Exercise aim:
Exactly as they appear, restate the lines of the material, from the first through the one containing "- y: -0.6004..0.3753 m".

Source records:
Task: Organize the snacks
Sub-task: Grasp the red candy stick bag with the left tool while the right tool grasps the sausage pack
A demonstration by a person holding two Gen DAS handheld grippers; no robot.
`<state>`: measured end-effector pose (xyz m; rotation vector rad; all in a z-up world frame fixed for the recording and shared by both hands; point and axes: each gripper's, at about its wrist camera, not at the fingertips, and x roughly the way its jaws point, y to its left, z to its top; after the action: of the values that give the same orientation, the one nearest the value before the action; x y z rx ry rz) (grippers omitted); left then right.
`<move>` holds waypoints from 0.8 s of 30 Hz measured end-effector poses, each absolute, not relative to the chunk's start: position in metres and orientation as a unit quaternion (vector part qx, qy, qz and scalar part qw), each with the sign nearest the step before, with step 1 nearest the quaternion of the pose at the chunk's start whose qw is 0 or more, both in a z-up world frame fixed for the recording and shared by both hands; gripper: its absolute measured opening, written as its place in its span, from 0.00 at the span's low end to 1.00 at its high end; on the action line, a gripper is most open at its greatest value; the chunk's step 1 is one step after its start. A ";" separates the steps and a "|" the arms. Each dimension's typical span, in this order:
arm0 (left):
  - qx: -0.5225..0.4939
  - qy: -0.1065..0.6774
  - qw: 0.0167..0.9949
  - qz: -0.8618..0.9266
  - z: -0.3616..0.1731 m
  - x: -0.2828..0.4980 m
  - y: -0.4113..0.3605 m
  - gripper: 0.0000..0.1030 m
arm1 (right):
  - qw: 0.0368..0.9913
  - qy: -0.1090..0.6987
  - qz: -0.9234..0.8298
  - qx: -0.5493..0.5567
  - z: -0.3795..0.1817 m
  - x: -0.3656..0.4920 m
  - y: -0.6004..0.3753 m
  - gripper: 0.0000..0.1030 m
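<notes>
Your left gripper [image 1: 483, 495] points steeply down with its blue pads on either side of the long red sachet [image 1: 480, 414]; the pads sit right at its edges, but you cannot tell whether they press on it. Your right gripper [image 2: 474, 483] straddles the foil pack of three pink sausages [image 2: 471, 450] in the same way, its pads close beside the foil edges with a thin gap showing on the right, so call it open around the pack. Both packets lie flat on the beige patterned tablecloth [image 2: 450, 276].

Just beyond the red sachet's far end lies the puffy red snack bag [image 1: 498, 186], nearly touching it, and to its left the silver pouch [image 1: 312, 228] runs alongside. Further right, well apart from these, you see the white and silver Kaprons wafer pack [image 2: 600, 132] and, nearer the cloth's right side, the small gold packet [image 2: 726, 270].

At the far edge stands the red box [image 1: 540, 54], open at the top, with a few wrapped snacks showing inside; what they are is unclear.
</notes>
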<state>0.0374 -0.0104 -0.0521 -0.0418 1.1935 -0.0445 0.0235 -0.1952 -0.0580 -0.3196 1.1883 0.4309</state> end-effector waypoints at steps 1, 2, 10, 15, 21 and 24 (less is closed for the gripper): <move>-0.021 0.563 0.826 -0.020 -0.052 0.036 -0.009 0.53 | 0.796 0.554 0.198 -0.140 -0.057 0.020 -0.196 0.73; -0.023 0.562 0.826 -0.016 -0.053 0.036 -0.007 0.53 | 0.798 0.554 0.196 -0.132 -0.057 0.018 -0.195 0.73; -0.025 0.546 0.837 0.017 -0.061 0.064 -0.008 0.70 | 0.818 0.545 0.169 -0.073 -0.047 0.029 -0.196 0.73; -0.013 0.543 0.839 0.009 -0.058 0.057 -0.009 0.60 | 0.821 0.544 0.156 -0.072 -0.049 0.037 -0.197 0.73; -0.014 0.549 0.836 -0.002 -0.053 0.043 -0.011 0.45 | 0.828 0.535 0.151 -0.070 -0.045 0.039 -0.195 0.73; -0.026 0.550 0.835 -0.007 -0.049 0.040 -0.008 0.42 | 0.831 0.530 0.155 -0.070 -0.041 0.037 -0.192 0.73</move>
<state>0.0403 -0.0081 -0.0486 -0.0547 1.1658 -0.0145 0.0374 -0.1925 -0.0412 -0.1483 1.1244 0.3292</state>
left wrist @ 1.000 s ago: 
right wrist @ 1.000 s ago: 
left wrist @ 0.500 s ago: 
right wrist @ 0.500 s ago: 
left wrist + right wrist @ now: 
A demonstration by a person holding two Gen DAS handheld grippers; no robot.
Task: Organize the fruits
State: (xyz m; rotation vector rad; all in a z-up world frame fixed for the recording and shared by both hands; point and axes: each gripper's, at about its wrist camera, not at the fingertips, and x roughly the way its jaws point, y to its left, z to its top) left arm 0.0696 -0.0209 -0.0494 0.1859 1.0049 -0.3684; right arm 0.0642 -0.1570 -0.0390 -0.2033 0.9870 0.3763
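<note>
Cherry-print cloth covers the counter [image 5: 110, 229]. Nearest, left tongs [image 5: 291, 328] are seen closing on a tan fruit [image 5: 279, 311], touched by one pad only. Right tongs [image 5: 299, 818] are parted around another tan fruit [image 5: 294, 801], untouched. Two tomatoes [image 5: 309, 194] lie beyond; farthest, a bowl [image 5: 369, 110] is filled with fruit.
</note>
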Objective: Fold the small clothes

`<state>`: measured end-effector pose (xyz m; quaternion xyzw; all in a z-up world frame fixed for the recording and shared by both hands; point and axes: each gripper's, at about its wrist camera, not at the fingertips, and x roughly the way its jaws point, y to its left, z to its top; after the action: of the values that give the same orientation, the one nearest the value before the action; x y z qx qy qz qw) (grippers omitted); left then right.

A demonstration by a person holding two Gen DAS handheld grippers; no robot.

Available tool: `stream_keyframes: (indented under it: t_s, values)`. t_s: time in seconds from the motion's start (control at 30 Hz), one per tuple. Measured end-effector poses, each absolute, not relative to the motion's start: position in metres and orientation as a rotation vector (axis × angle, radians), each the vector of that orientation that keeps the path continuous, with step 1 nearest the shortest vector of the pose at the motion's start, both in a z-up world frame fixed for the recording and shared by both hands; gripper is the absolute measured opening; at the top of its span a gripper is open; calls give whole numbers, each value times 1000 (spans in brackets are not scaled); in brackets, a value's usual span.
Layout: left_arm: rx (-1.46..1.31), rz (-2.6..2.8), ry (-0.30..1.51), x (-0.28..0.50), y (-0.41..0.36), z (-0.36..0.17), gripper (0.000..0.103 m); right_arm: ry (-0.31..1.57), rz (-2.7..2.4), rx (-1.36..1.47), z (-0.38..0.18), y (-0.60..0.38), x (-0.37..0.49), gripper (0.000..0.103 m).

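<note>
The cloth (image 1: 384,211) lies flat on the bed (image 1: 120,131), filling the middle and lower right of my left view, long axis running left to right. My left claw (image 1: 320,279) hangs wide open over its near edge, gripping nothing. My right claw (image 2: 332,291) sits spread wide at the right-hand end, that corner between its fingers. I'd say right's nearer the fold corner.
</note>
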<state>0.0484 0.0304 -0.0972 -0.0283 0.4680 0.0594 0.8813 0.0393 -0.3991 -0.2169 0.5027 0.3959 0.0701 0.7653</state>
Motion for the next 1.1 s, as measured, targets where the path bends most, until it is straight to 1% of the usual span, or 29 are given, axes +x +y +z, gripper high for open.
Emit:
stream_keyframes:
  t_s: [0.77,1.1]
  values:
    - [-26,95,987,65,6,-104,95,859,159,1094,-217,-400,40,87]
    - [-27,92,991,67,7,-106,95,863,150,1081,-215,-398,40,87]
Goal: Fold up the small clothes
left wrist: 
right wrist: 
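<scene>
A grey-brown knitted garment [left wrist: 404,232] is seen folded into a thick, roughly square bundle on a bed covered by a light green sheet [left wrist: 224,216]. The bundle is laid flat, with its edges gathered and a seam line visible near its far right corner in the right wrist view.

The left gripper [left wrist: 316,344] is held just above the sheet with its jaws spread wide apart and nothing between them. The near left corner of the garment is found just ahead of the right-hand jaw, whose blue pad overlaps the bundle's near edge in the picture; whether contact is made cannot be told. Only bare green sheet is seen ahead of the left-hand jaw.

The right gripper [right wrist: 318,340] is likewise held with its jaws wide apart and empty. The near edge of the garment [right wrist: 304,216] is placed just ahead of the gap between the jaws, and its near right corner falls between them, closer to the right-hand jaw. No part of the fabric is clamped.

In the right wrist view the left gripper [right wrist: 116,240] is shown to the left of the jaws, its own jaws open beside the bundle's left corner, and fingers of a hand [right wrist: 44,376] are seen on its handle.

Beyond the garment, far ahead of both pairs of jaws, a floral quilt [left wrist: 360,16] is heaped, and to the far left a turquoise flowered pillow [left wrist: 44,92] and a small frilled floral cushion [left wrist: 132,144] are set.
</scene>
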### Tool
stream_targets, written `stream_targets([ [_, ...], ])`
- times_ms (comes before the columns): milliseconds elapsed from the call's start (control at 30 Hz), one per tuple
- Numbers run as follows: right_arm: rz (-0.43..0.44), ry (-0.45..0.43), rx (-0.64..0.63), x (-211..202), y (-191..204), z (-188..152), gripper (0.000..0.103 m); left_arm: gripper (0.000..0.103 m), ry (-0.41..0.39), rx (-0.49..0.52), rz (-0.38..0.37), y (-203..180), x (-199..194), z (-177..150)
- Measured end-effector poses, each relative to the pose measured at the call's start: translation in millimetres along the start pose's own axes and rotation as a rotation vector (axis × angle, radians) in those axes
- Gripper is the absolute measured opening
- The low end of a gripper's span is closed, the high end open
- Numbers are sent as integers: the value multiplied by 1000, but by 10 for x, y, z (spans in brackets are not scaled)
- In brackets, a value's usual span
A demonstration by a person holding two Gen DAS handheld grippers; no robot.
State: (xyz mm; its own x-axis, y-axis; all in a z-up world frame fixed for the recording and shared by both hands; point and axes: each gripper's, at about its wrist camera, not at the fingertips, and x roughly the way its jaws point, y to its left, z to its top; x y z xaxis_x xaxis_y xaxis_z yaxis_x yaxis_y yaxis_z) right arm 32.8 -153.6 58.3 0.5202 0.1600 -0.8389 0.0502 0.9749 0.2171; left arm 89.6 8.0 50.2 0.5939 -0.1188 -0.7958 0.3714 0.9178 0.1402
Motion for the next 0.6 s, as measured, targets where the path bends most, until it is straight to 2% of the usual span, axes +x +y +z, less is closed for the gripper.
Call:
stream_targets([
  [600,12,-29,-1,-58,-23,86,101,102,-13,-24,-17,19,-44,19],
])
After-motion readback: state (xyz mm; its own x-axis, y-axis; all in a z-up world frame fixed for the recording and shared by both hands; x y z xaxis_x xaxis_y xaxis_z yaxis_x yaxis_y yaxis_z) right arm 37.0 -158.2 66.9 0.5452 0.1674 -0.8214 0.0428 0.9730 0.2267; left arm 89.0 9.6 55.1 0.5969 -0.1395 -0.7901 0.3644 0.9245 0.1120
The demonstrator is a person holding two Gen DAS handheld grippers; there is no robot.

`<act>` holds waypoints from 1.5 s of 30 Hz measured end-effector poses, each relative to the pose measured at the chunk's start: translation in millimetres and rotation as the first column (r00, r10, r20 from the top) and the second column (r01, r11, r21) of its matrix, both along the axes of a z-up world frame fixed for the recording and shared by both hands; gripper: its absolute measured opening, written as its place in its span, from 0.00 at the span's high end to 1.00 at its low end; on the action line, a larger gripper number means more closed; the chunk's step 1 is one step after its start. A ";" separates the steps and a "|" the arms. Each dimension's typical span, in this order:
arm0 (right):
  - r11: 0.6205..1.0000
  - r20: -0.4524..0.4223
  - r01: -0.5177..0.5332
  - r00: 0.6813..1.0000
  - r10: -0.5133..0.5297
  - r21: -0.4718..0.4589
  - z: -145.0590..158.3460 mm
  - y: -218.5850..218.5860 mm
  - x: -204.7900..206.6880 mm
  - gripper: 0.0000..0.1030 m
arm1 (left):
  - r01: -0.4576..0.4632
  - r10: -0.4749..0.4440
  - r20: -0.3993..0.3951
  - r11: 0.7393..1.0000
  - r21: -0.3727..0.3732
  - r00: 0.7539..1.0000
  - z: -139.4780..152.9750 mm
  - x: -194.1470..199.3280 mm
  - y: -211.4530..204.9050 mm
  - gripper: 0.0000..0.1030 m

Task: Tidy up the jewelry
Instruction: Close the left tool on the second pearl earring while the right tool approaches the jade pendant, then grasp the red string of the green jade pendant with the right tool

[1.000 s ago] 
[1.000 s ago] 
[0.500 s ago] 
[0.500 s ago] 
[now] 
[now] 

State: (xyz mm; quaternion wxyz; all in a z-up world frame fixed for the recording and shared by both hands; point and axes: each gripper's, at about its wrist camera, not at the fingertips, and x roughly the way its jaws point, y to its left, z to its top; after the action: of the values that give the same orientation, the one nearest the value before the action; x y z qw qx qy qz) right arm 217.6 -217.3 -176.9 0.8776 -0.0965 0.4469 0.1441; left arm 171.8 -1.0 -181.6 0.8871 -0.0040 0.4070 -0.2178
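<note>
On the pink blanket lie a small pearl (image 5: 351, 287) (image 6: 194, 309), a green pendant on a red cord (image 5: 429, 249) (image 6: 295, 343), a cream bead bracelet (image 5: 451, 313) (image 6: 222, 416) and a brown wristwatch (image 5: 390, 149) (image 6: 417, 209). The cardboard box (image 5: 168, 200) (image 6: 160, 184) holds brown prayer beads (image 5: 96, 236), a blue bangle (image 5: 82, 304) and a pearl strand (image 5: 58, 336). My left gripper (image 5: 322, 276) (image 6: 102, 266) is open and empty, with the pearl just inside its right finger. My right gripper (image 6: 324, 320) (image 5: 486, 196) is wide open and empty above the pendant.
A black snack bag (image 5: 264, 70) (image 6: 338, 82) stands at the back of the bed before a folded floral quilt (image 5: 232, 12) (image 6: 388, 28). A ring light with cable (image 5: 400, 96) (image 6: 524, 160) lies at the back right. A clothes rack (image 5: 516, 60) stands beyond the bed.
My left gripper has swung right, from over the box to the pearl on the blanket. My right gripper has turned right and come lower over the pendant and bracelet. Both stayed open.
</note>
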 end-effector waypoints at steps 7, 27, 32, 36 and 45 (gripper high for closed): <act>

Result of the exercise:
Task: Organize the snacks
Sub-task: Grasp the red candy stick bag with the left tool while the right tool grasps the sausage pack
A demonstration by a person holding two Gen DAS handheld grippers; no robot.
`<state>`: measured end-effector pose (xyz m; rotation vector rad; all in a z-up world frame fixed for the recording and shared by both hands; point and axes: each gripper's, at about its wrist camera, not at the fingertips, and x roughly the way its jaws point, y to its left, z to its top; after the action: of the values that give the same orientation, the one nearest the value before the action; x y z rx ry rz) (grippers omitted); left then right.
`<move>` holds waypoints from 0.8 s of 30 Hz measured end-effector poses, each absolute, not relative to the chunk's start: position in metres and orientation as a unit quaternion (vector part qx, qy, qz and scalar part qw), each with the sign nearest the step before, with step 1 nearest the quaternion of the pose at the chunk's start whose qw is 0 or more, both in a z-up world frame fixed for the recording and shared by both hands; gripper: its absolute measured opening, written as its place in its span, from 0.00 at the span's low end to 1.00 at its high end; on the action line, a gripper is most open at its greatest value; the chunk's step 1 is one step after its start. A ";" separates the steps and a "|" the arms. Each dimension's typical span, in this order:
arm0 (left):
  - qx: -0.5225..0.4939
  - qy: -0.1065..0.6774
  - qw: 0.0167..0.9949
  - qz: -0.8618..0.9266
  - z: -0.3616..0.1731 m
  - x: -0.2828..0.4980 m
  - y: -0.4113..0.3605 m
  - gripper: 0.0000..0.1030 m
arm1 (right):
  - qw: 0.0368..0.9913
  - qy: -0.1090..0.6987
  - qz: -0.9234..0.8298
  - qx: -0.5493..0.5567
  - z: -0.3795..0.1817 m
  - x: -0.3656..0.4920 m
  - y: -0.6004..0.3753 m

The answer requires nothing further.